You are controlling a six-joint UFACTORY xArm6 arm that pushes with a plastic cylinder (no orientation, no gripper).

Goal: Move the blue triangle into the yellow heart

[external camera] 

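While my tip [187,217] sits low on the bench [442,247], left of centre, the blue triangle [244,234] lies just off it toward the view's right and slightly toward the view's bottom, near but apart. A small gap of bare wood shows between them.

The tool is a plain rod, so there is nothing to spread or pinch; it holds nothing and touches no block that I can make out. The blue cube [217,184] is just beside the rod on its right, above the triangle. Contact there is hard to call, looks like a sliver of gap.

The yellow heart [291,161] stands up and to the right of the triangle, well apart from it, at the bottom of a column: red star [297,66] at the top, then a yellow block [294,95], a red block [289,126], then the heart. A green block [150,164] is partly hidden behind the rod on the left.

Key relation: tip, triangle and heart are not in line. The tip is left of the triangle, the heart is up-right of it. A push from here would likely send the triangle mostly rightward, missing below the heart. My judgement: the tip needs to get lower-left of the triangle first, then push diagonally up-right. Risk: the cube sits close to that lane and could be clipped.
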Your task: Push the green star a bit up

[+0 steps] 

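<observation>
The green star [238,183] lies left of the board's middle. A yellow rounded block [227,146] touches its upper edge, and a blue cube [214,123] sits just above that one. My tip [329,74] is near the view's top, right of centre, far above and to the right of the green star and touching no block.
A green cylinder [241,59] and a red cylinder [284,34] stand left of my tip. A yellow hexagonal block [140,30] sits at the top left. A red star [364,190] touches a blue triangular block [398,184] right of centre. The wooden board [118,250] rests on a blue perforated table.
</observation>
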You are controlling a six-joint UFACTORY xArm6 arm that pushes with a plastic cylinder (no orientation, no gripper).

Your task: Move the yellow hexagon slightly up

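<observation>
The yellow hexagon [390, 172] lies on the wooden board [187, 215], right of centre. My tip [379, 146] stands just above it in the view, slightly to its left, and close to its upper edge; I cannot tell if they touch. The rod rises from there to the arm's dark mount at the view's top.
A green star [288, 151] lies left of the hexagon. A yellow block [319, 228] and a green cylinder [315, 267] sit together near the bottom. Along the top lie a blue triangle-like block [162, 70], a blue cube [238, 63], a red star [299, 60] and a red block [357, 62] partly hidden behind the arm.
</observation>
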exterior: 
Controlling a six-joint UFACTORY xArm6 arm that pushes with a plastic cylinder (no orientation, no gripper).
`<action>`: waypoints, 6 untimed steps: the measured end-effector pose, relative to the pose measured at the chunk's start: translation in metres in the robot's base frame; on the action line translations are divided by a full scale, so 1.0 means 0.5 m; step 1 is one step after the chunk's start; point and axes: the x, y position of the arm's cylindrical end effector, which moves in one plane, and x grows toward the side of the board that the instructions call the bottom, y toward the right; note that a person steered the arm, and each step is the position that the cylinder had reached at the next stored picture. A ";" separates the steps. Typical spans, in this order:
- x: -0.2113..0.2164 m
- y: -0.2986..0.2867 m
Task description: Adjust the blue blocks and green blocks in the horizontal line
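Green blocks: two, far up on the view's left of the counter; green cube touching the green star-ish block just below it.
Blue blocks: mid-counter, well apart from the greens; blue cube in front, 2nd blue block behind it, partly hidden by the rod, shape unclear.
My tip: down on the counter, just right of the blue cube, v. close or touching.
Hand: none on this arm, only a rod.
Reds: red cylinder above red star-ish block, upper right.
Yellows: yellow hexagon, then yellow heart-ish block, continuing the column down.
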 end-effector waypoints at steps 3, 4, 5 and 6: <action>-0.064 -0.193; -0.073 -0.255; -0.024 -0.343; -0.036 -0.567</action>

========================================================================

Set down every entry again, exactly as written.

▸ Answer below:
You are controlling a six-joint UFACTORY xArm6 arm that pushes with a plastic cylinder (no orientation, no gripper).

Goal: Move the blue triangle into the yellow heart

[external camera] 

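While my tip [187,217] sits low on the bench [442,247], left of centre, the blue triangle [244,234] lies just off it toward the view's right and slightly toward the view's bottom, near but apart. A small gap of bare wood shows between them.

The tool is a plain rod, so there is nothing to spread or pinch; it holds nothing and touches no block that I can make out. The blue cube [217,184] is just beside the rod on its right, above the triangle. Contact there is hard to call, looks like a sliver of gap.

The yellow heart [291,161] stands up and to the right of the triangle, well apart from it, at the bottom of a column: red star [297,66] at the top, then a yellow block [294,95], a red block [289,126], then the heart. A green block [150,164] is partly hidden behind the rod on the left.

Key relation: tip, triangle and heart are not in line. The tip is left of the triangle, the heart is up-right of it. A push from here would likely send the triangle mostly rightward, missing below the heart. My judgement: the tip needs to get lower-left of the triangle first, then push diagonally up-right. Risk: the cube sits close to that lane and could be clipped.
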Your task: Push the green star a bit up

[+0 steps] 

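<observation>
The green star [238,183] lies left of the board's middle. A yellow rounded block [227,146] touches its upper edge, and a blue cube [214,123] sits just above that one. My tip [329,74] is near the view's top, right of centre, far above and to the right of the green star and touching no block.
A green cylinder [241,59] and a red cylinder [284,34] stand left of my tip. A yellow hexagonal block [140,30] sits at the top left. A red star [364,190] touches a blue triangular block [398,184] right of centre. The wooden board [118,250] rests on a blue perforated table.
</observation>
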You are controlling a six-joint UFACTORY xArm6 arm that pushes with a plastic cylinder (no orientation, no gripper).

Your task: Move the yellow hexagon slightly up

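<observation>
The yellow hexagon [390, 172] lies on the wooden board [187, 215], right of centre. My tip [379, 146] stands just above it in the view, slightly to its left, and close to its upper edge; I cannot tell if they touch. The rod rises from there to the arm's dark mount at the view's top.
A green star [288, 151] lies left of the hexagon. A yellow block [319, 228] and a green cylinder [315, 267] sit together near the bottom. Along the top lie a blue triangle-like block [162, 70], a blue cube [238, 63], a red star [299, 60] and a red block [357, 62] partly hidden behind the arm.
</observation>
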exterior: 
Controlling a six-joint UFACTORY xArm6 arm that pushes with a plastic cylinder (no orientation, no gripper).
`<action>`: waypoints, 6 untimed steps: the measured end-effector pose, relative to the pose measured at the chunk's start: translation in metres in the robot's base frame; on the action line translations are divided by a full scale, so 1.0 means 0.5 m; step 1 is one step after the chunk's start; point and axes: the x, y position of the arm's cylindrical end effector, which moves in one plane, and x grows toward the side of the board that the instructions call the bottom, y toward the right; note that a person steered the arm, and each step is the position that the cylinder had reached at the next stored picture. A ";" separates the steps. Typical spans, in this order:
- x: -0.2113..0.2164 m
- y: -0.2986..0.2867 m
Task description: Adjust the blue blocks and green blocks in the horizontal line
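Green blocks: two, far up on the view's left of the counter; green cube touching the green star-ish block just below it.
Blue blocks: mid-counter, well apart from the greens; blue cube in front, 2nd blue block behind it, partly hidden by the rod, shape unclear.
My tip: down on the counter, just right of the blue cube, v. close or touching.
Hand: none on this arm, only a rod.
Reds: red cylinder above red star-ish block, upper right.
Yellows: yellow hexagon, then yellow heart-ish block, continuing the column down.
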 end-effector waypoints at steps 3, 4, 5 and 6: <action>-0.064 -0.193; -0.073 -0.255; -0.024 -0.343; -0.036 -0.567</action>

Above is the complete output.